Docker Security Cheat Sheet

Sun, May 30, 2021

source: https://news.ycombinator.com/item?id=26446337 March 14, 2020
https://cheatsheetseries.owasp.org/cheatsheets/Docker_Security_Cheat_Sheet.html

my biggest takeaway..

A big 👍 for running Docker containers with --read-only, forcing you to use explicit writeable volume/bind mounts for all writable data… it’s not just the security benefits, you can also avoid entire classes of problems like:

minimizing the difference between docker restart (preserves overlayfs changes) and container re-creates (resets overlayfs back to the image state)

surprise data loss on container redeployments because data was unexpectedly being written to the overlayfs instead of a volume

unexpectedly running out of disk space in /var/lib/docker because data was being written outside of a volume

performance issues caused by excessive overlayfs writes (storage drivers and /var/lib/docker not necessarily designed for IO performance)

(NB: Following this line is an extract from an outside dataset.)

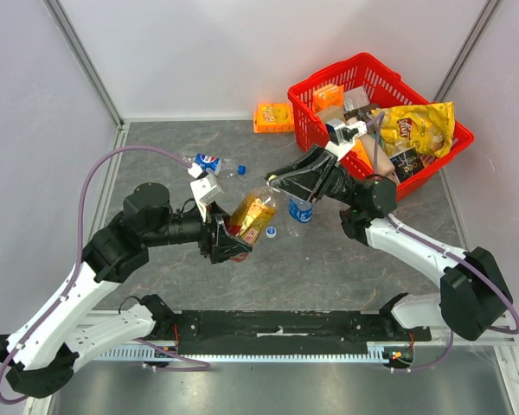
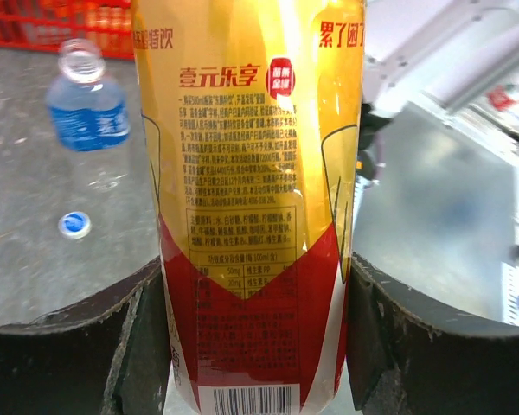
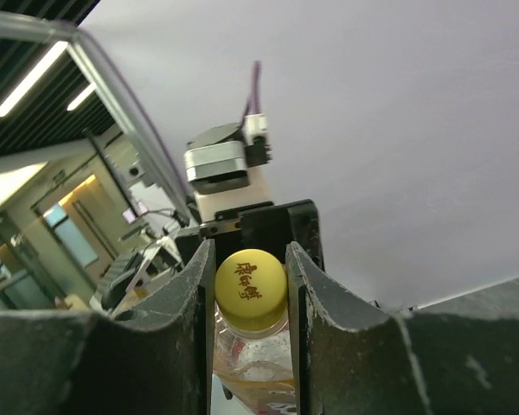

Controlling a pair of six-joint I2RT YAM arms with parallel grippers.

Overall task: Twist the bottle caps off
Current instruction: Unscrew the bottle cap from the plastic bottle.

Rule #2 needs lots of nuance stacked on it.

Host-users and guest-users must be explicitly mapped by whomever starts the container, so this issue is not a security threat to outside of the container. That said, if a guest-os is running as root and then someone compromises it, they have at their disposal all the powers of root in that container.

“Don’t run as root in the container” definitely gets parroted without the nuance you describe. Gaining root in a container does not generally mean anything has been compromised on the host. Unless you do something odd (like mounting the host docker socket, weird setuid stuff, or run as privileged) it should be fine to run the container processes as root. It’s kind of the main point of running a process in a docker container.

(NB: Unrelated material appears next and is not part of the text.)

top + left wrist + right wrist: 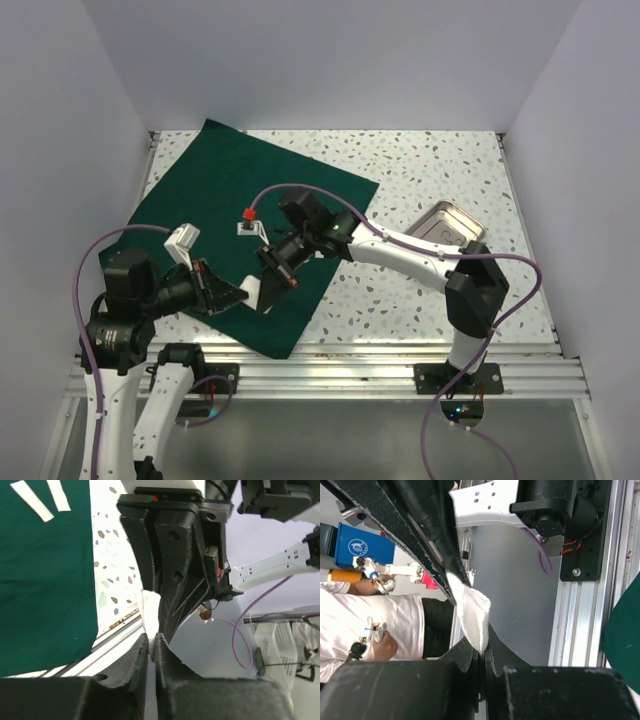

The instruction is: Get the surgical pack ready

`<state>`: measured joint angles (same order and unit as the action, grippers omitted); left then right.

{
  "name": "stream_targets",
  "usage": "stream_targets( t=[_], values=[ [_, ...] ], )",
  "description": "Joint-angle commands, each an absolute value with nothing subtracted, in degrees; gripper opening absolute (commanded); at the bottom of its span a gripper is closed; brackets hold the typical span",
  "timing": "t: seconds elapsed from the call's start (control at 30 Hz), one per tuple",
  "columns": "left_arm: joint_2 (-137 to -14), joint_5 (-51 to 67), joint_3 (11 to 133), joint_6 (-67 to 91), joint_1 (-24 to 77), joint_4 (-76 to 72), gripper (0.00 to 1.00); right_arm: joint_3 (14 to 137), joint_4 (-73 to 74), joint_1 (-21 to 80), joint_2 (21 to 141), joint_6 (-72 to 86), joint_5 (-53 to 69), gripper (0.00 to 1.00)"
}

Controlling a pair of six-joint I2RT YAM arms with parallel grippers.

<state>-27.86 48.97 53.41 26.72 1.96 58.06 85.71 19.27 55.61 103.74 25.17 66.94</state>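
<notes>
Steel tray: sits on the table off the dark green cloth's right corner, apart from it. Its floor shows as plain bright metal in the top view.

Dark green cloth: spread flat as a large sheet, turned corner-on, covering the left half of the table. Two white strips lie on it, seen only in the left wrist view. The top view does not show them, so where on the cloth they lie cannot be told.

Left gripper and right gripper: tip to tip above the cloth's near right edge. Both pincers are pressed together on one small white gauze piece, each pinching an end, with the gauze held in the air between them.

Hard to make out: in the top view the gauze is lost behind the dark fingers. The cloth's near corner is partly covered by the left arm. The right wrist view catches only a sliver of cloth at its right border.

Surface: white speckled table, with aluminium rails just beyond the cloth's near corner. Plain white walls on three sides. Past the rails, blurred, are a person in a white shirt and a blue bin.
</notes>
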Motion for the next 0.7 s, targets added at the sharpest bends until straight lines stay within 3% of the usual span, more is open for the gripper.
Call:
stream_targets(
  t=[0.0, 0.03, 0.07, 0.1, 0.13, 0.3, 0.47, 0.67],
  values=[
    [-29.79, 46.07, 56.07, 25.49, 2.02, 59.23, 0.17, 85.70, 20.74, 54.41, 100.55, 23.29, 67.24, 0.00],
    [-30.75, 43.62, 56.77, 26.36, 2.02, 59.76, 0.33, 85.17, 20.66, 53.88, 99.85, 23.47, 66.98, 0.00],
    [-31.11, 41.42, 57.47, 26.89, 2.02, 59.68, 0.56, 83.60, 20.39, 53.18, 99.58, 23.73, 66.80, 0.00],
    [-31.55, 37.74, 58.96, 27.59, 2.02, 59.59, 0.63, 82.80, 20.39, 51.61, 99.15, 24.25, 66.27, 0.00],
    [-33.12, 35.44, 59.76, 27.95, 2.02, 59.94, 0.78, 81.05, 20.48, 50.63, 98.27, 24.61, 66.01, 0.00],
    [-38.14, 24.62, 61.70, 31.72, 2.02, 57.66, 0.80, 76.03, 21.88, 41.08, 95.36, 28.03, 62.41, 0.00],
    [-42.62, 21.36, 60.56, 32.43, 2.02, 54.94, 0.77, 74.54, 35.32, 25.52, 94.40, 28.83, 48.72, 0.00],
    [-47.28, 21.18, 56.43, 33.31, 2.11, 49.84, 0.72, 66.36, 28.66, 3.74, 90.35, 39.81, 42.03, 0.00]
  ],
)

I understand the motivation of marking scripts and binaries as non-writable inside the container as an extra layer of assurance (along with a non-root user that can only execute). But it’s a disservice to developers if you don’t explain why. A lot of people walk away from this thinking they’re protecting the host OS and wind up cargo-cult-creating a container user with full write/execute permissions.

An option not given in the article is to start as root, then step down to an unprivileged user using gosu. The official Postgres image does this, so appropriate permissions can be set on the data dir, becoming an unprivileged user for operation.

I keep hearing people recommending systemd to achive something similar to docker. Someone posted this detail command and setup.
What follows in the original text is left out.